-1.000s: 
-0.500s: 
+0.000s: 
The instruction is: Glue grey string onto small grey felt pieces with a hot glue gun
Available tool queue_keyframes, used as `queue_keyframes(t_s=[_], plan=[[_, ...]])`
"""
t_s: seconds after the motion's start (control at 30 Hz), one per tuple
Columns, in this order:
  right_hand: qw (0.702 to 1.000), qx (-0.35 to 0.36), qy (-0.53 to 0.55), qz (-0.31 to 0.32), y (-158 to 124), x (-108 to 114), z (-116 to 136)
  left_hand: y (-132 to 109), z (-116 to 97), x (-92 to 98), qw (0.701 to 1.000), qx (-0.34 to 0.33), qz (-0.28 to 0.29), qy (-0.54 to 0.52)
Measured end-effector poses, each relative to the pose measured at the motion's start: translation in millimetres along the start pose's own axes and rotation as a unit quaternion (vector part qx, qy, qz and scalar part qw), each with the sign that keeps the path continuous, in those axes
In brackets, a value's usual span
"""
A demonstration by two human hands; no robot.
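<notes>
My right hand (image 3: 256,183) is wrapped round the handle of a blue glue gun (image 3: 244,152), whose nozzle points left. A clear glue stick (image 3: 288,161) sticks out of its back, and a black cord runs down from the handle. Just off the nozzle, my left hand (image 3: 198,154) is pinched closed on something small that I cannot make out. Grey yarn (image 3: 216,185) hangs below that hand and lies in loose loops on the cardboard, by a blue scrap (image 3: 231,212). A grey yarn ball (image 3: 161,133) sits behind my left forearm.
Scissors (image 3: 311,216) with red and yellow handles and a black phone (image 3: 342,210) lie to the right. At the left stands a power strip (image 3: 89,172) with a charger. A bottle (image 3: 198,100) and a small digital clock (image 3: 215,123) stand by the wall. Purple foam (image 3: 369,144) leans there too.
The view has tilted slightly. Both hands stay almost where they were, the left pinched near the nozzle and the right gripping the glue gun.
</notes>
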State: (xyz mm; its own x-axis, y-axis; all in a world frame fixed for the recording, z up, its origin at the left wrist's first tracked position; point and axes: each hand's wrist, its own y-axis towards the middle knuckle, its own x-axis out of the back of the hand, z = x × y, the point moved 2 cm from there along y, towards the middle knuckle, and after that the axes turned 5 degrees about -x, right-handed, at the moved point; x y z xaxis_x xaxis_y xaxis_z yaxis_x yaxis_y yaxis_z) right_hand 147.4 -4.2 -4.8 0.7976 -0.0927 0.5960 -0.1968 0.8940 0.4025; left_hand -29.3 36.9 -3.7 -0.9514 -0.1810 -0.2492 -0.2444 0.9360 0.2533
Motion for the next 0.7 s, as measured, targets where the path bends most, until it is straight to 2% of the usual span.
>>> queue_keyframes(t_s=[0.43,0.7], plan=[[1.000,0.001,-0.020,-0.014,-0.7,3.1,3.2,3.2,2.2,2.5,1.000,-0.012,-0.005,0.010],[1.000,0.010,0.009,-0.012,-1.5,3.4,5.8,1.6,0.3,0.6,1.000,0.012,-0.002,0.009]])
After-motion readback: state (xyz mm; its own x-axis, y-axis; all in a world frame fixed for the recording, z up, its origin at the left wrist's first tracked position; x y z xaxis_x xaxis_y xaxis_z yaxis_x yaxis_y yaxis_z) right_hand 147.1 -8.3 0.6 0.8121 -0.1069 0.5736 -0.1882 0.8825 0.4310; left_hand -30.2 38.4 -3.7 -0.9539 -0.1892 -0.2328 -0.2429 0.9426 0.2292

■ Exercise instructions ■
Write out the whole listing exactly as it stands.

■ Written answer ■
-1.000s: 
-0.500s: 
+0.000s: 
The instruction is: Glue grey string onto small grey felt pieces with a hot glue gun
Available tool queue_keyframes, used as `queue_keyframes(t_s=[_], plan=[[_, ...]])`
"""
t_s: seconds after the motion's start (control at 30 Hz), one per tuple
Columns, in this order:
  right_hand: qw (0.702 to 1.000), qx (-0.35 to 0.36), qy (-0.53 to 0.55), qz (-0.31 to 0.32), y (-158 to 124), x (-108 to 114), z (-116 to 136)
  left_hand: y (-132 to 109), z (-116 to 97), x (-92 to 98), qw (0.701 to 1.000), qx (-0.34 to 0.33), qz (-0.28 to 0.29), qy (-0.54 to 0.52)
Measured end-effector poses, each relative to the pose measured at the motion's start: translation in millimetres along the start pose's own axes and rotation as a unit quaternion (vector part qx, qy, qz and scalar part qw), each with the sign that keeps the path continuous, in those axes
In brackets, a value's usual span
"""
A demonstration by two human hands; no robot.
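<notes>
My right hand (image 3: 256,183) is wrapped round the handle of a blue glue gun (image 3: 244,152), whose nozzle points left. A clear glue stick (image 3: 288,161) sticks out of its back, and a black cord runs down from the handle. Just off the nozzle, my left hand (image 3: 198,154) is pinched closed on something small that I cannot make out. Grey yarn (image 3: 216,185) hangs below that hand and lies in loose loops on the cardboard, by a blue scrap (image 3: 231,212). A grey yarn ball (image 3: 161,133) sits behind my left forearm.
Scissors (image 3: 311,216) with red and yellow handles and a black phone (image 3: 342,210) lie to the right. At the left stands a power strip (image 3: 89,172) with a charger. A bottle (image 3: 198,100) and a small digital clock (image 3: 215,123) stand by the wall. Purple foam (image 3: 369,144) leans there too.
The view has tilted slightly. Both hands stay almost where they were, the left pinched near the nozzle and the right gripping the glue gun.
</notes>
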State: (xyz mm; its own x-axis, y-axis; all in a world frame fixed for the recording, z up, its origin at the left wrist's first tracked position; point and axes: each hand's wrist, its own y-axis towards the middle knuckle, its own x-axis out of the back of the hand, z = x × y, the point moved 2 cm from there along y, towards the middle knuckle, and after that the axes turned 5 degrees about -x, right-handed, at the moved point; x y z xaxis_x xaxis_y xaxis_z yaxis_x yaxis_y yaxis_z) right_hand 147.4 -4.2 -4.8 0.7976 -0.0927 0.5960 -0.1968 0.8940 0.4025; left_hand -29.3 36.9 -3.7 -0.9514 -0.1810 -0.2492 -0.2444 0.9360 0.2533
Motion for the next 0.7 s, as measured, targets where the path bends most, until it is straight to 2% of the usual span.
>>> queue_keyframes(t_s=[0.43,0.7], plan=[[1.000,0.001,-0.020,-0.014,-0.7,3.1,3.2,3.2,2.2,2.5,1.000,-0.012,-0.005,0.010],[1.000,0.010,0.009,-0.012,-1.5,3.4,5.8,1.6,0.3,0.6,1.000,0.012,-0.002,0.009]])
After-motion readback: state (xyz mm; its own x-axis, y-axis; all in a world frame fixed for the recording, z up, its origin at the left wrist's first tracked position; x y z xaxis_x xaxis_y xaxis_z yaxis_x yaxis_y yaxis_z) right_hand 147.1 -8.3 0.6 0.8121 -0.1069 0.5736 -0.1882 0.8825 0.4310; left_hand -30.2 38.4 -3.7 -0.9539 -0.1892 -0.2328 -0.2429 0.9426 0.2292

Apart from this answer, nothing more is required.